【新唐人2017年4月16日】
金融危機の発生を防ごうと、中国銀行業監督管理委員会(銀監会)が現在すでに表れている問題の解決を急いでいます。銀監会の最新の発表によれば、3月末のある一日の間に17行の銀行を処罰しました。専門家は罰金による処罰ではその場しのぎにしかならず、中国の監督管理制度の構造そのものに問題があると指摘しています。
銀監会は4月7日の午後、記者会見を行い、金融危機の発生を最低限に抑えるために、銀監会が各監督機構との間で橋渡しを行うと述べました。
銀監会の役人は昨年銀監会が処罰した銀行など金融機構は631行に上り、罰金総額は2億7000万元、処罰された責任者は442人、そのうち88人の幹部の役職を剥奪したと発表しました。
今年の3月29日、銀監会は手形の違法操作、不良債権の隠匿など金融市場で横行している不正をめぐり、25件の行政処罰を行うことを決定し、罰金総額は4290万元、処罰対象は恒豊、華夏、平安各行や投資信託会社の中国信達、また中国信達の取引先である招商、民生、交通各行など17行の銀行に及びました。
4月9日、中国保険監督管理委員会トップ(主席)の項俊波(こう しゅんは)氏も捜査を受けていると報道されました。
金融アナリスト 任中道氏:「中国はほかの国とは異なり、金融業を監督する部署が証券、銀行、保険と分かれており、互いに連絡も取らないため、統括ができません。

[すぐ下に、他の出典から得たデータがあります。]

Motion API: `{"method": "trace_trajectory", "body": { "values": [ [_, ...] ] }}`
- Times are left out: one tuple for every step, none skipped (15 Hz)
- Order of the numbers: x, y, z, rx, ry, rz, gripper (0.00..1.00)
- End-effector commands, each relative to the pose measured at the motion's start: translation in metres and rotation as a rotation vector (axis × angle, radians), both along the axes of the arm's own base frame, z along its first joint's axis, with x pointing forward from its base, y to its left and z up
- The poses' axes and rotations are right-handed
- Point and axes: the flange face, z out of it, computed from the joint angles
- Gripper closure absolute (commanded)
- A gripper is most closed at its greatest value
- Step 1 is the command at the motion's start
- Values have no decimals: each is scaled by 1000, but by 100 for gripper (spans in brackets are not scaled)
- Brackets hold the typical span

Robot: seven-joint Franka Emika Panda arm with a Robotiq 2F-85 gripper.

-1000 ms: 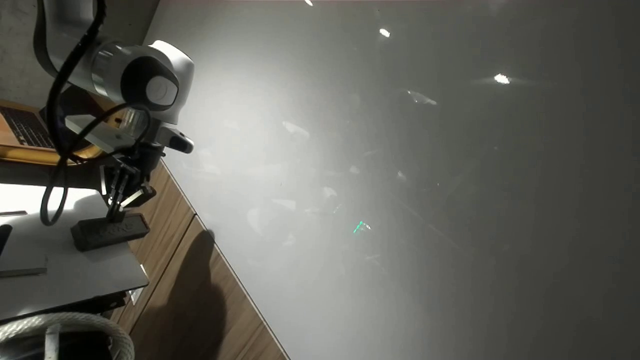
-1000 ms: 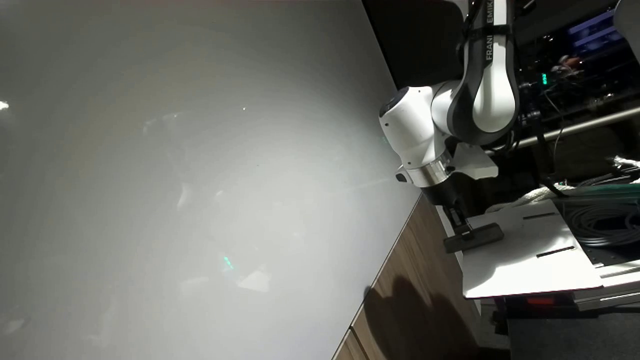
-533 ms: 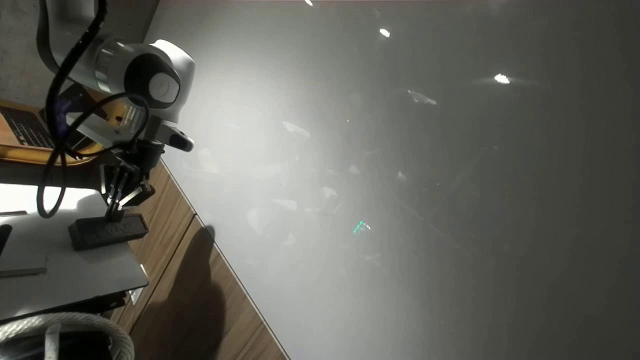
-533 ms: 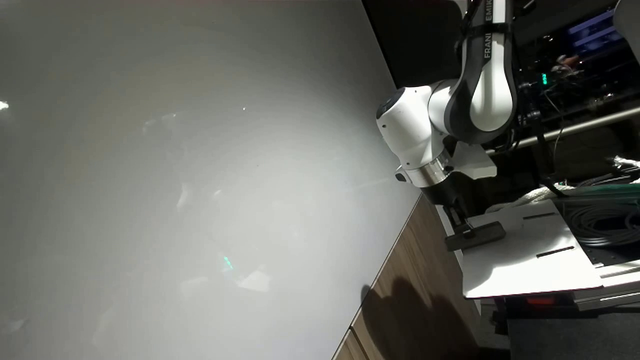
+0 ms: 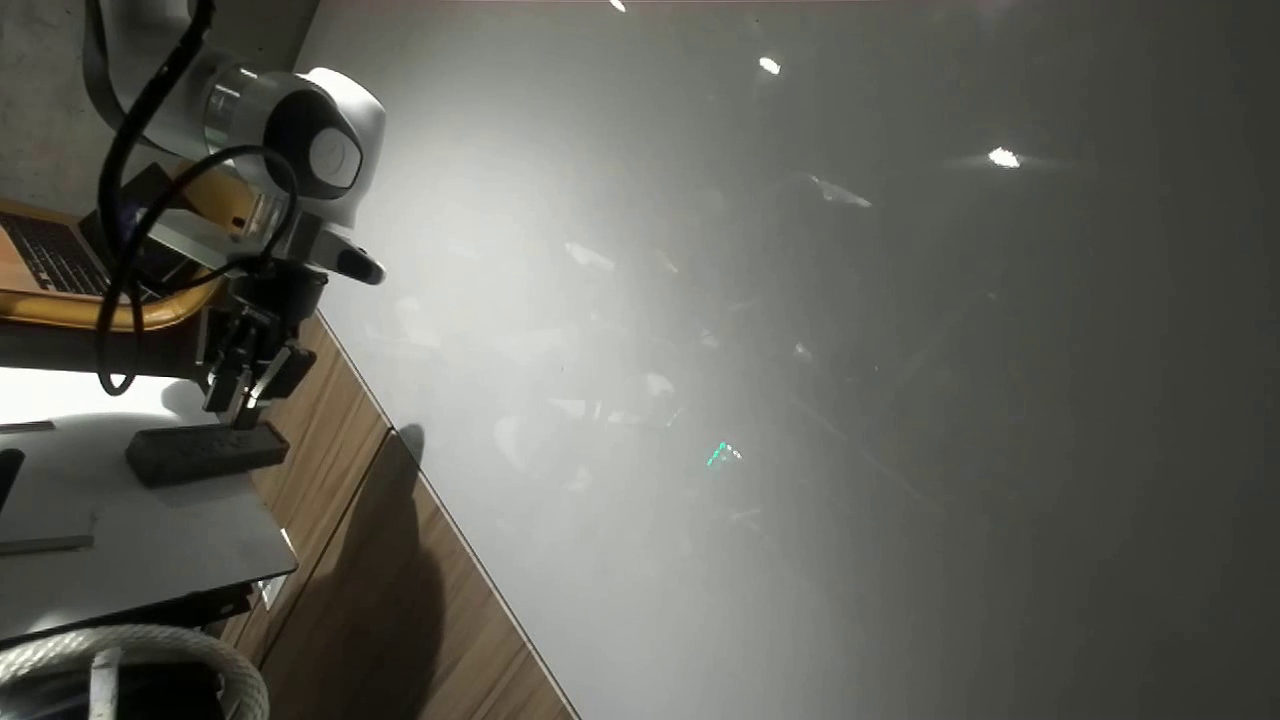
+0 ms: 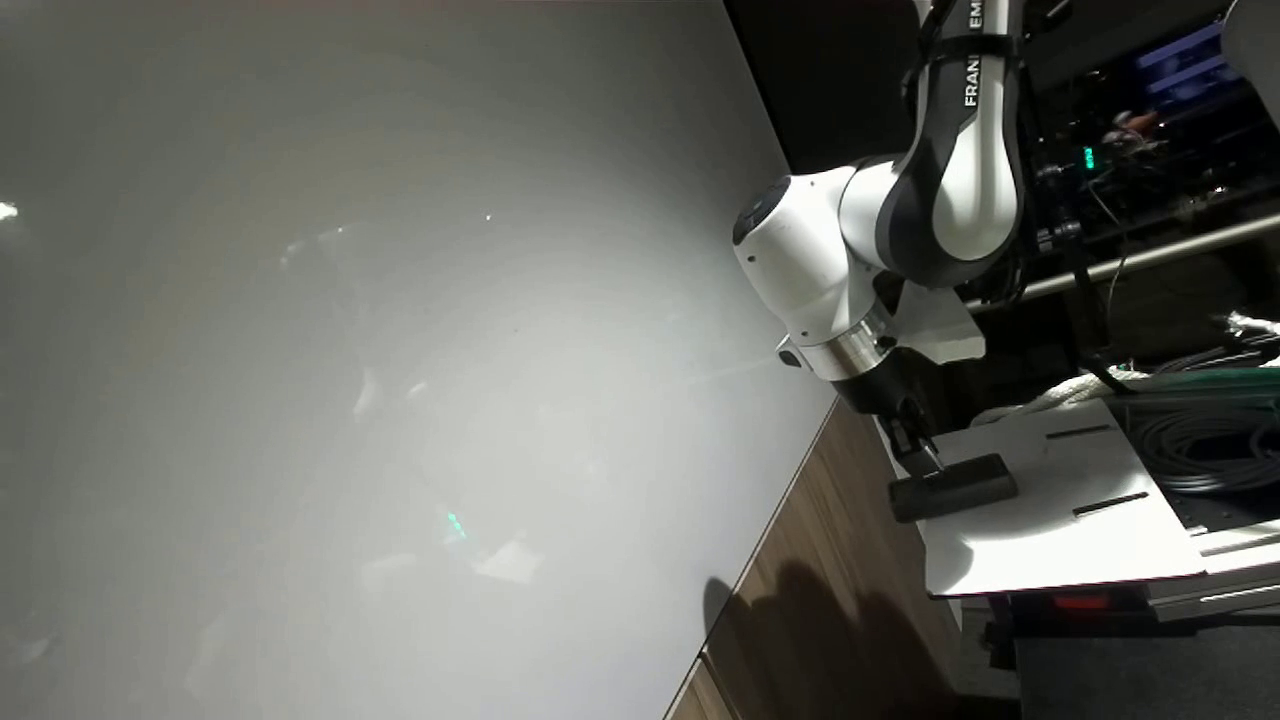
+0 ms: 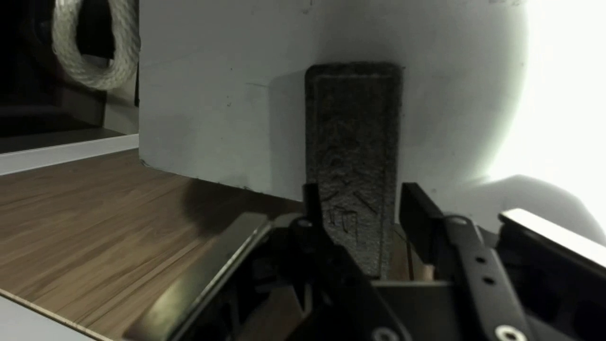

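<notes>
Grey-white and glossy, a broad board [image 5: 800,400] fills most of both exterior views, edged by brown wood [image 5: 320,470], with a smaller white panel [image 6: 1040,540] and a laptop [image 5: 60,255] alongside. Black gripper [image 7: 360,203] fingers stand partway apart at one end of a dark block [image 7: 352,137], which juts past the panel's edge; whether they touch it, I cannot tell.

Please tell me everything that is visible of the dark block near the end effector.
The dark grey block is long and rectangular, with rounded corners and a bordered, rough-looking face carrying scratch-like marks. It extends over the white panel, one end past the panel's edge. The end effector has its jaws apart at that end; whether they touch it, I cannot tell.
</notes>
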Motion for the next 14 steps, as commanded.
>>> {"method": "trace_trajectory", "body": {
  "values": [
    [3,0,4,-32,-2,-9,21],
    [4,0,5,-32,-3,-10,15],
    [4,0,5,-31,-3,-9,8],
    [5,0,5,-24,-8,1,1],
    [5,-2,5,-20,-13,10,0],
    [6,-5,5,-15,-15,13,0],
    [7,-11,5,-1,-17,12,0],
    [7,-16,5,13,-22,11,0],
    [7,-20,6,19,-30,10,0],
    [6,-24,11,24,-41,6,0],
    [6,-26,16,30,-50,-3,0],
    [5,-26,25,39,-58,-13,0],
    [5,-25,33,49,-69,-17,0],
    [12,-22,12,26,-34,-21,0]
  ]
}}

責任の所在も曖昧で、何か問題があれば互いに責任のなすりつけ合いです。2015年に起こった株価大暴落がまさにその最大の例で、ただ罰金を科すだけという古臭いやり方では、問題の根本を正すことはできません。」
中国では百億元の資産をもつ企業が融資により不動産に投資した結果、経営破綻の危機に瀕するケースが続出しています。3億元の融資を受けて不動産投資を行った輝山乳業や、アルミ製造大手の山東省の斉星集団は100億元に上る債務を抱え生産停止に追い込まれました。⑦こうした企業の投資の失敗は中国銀行、農業銀行、建設銀行、工商銀行など多くの国有銀行や金融機関に影響を及ぼしており、各地で金融危機が勃発する危険があります。
『財新網』の報道によると、今回の銀監会の措置は、各金融業者が無駄な機関を設置したり、業務を怠ったりしているために、重大な危機を招いていることを重く見ての措置だと言います。⑨違法な融資が株式市場に流れている可能性や、地方政府への違法な債務融資、融資資金が不動産投資に流れていることなどが重大な問題として注目されています。
銀督会は不良債権の隠匿など調査を行うよう求めています。
中国金融シンクタンク研究員 鞏勝利氏:「どれもその場しのぎの措置であり、長期的に見て問題の解決にはなりません。銀督会には根本的に問題を解決する能力がありません。もし本当に問題を解決しようと思うなら、証券監督法や銀行法を2~3年に1度改正するなどということはしないはずです。法律をしょっちゅう変えるなど短期的な思考しかないからです。」
金融アナリストの任中道(にん ちゅうどう)氏は、たとえ当局が国内の金融業界が抱える重大な問題に気づいていたとしても、役人がやりたい放題の現体制では、金融危機の蔓延を防ぐことはできないと指摘しています。
金融アナリスト 任中道氏:「中国には各管理部門が互いに監視し協力し合える構成がありません。不動産バブルや不良債権など現在起こっているさまざまな金融リスクを根本的に解決することは現体制では不可能です。ただ隠蔽や解決を先延ばしにするだけです。」
任氏は、現在中国では東北、華北、山東、江蘇で金融危機が始まっており、今後さらに多くの地域でも起こるとして、連鎖的にリスクが蔓延する可能性があると指摘しています。
新唐人テレビがお伝えしました。